Le Moulin de la Plaine n’est plus en activité depuis 1956. Il a toutefois été racheté il y a deux ans par la Communauté de communes de l’île de Noirmoutier, qui porte aujourd’hui le projet de réhabilitation. La sélection dans le cadre de la Mission Patrimoine 2026 ouvre ainsi une nouvelle étape pour ce bâtiment, dont l’avenir ne se limiterait pas à une restauration visible depuis l’extérieur.

Le projet présenté vise en effet à réhabiliter le monument et à relocaliser une filière meunière en circuit court. Cette orientation donne au dossier une portée très concrète: restaurer un moulin, c’est aussi se demander quelles productions, quels savoir-faire et quelles formes de transmission peuvent y prendre place aujourd’hui.
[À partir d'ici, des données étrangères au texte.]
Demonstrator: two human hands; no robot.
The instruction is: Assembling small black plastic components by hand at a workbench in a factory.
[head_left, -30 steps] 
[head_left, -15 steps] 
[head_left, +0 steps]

La filiation avec l’ancienne activité meunière ne passe donc pas seulement par la conservation du mécanisme ou de l’architecture, mais par la possibilité de reconnecter le site à une économie locale.

Nous devons néanmoins rester prudents sur le calendrier et sur le détail des travaux: les informations disponibles ne précisent ni le montant attribué au Moulin de la Plaine, ni les étapes techniques de la restauration, ni les modalités exactes de la future filière.

Ce que finance le Loto du Patrimoine

La Mission Patrimoine portée par Stéphane Bern s’appuie sur des tickets à gratter et des grilles de loto, dont une part est reversée à la Fondation du patrimoine. Selon les informations rapportées par Nov Ma Radio, huit tirages seront dédiés à l’opération du lundi 7 au lundi 21 septembre. Les cent sites retenus pour bénéficier de ce soutien ont été dévoilés le 31 août.

Le mécanisme est important à comprendre, car la sélection ne signifie pas que l’ensemble du financement du chantier est déjà connu ou réuni. Elle inscrit le Moulin de la Plaine dans un dispositif national destiné à soutenir des projets de restauration, tandis que les sommes allouées aux projets départementaux doivent être annoncées en décembre 2026, d’après les éléments relayés par RCF Isère.

Cette opération rappelle aussi que les moulins ne constituent pas une catégorie patrimoniale isolée. Le Moulin de l’Hermite, à Périgneux, a lui aussi été sélectionné dans le cadre de la neuvième édition du Loto du patrimoine. Ce moulin à eau forézien du XVIIIe siècle doit faire l’objet d’une restauration intégrale de sa roue à augets et de ses maçonneries, avec un projet de transformation en écomusée. Les deux dossiers ne répondent pas aux mêmes besoins, mais ils montrent une évolution commune: le patrimoine meunier est désormais envisagé à la fois comme un héritage à préserver et comme un lieu à faire vivre.

Ce que nous pouvons suivre dès maintenant

Pour le Moulin de la Plaine, les prochains repères sont donc simples: la période des tirages consacrés à la Mission Patrimoine, l’annonce attendue des financements en décembre 2026, puis la présentation plus précise du chantier porté par l’intercommunalité. Ce sont ces éléments qui permettront d’évaluer la part réellement consacrée à la restauration du bâtiment et celle destinée au retour d’une activité meunière en circuit court.

En attendant, cette sélection nous invite à regarder autrement les moulins historiques. Leur conservation ne repose pas uniquement sur la valeur spectaculaire d’une toiture, d’une roue ou d’un mécanisme; elle dépend aussi de la capacité d’une communauté à leur transmettre une fonction, des usages et une histoire compréhensible par les générations présentes. C’est pourquoi le projet de Barbâtre mérite d’être suivi dans la durée: il associe la mémoire d’un moulin inactif depuis plusieurs décennies à une réflexion sur les productions locales et sur la manière de faire du patrimoine un élément vivant du territoire.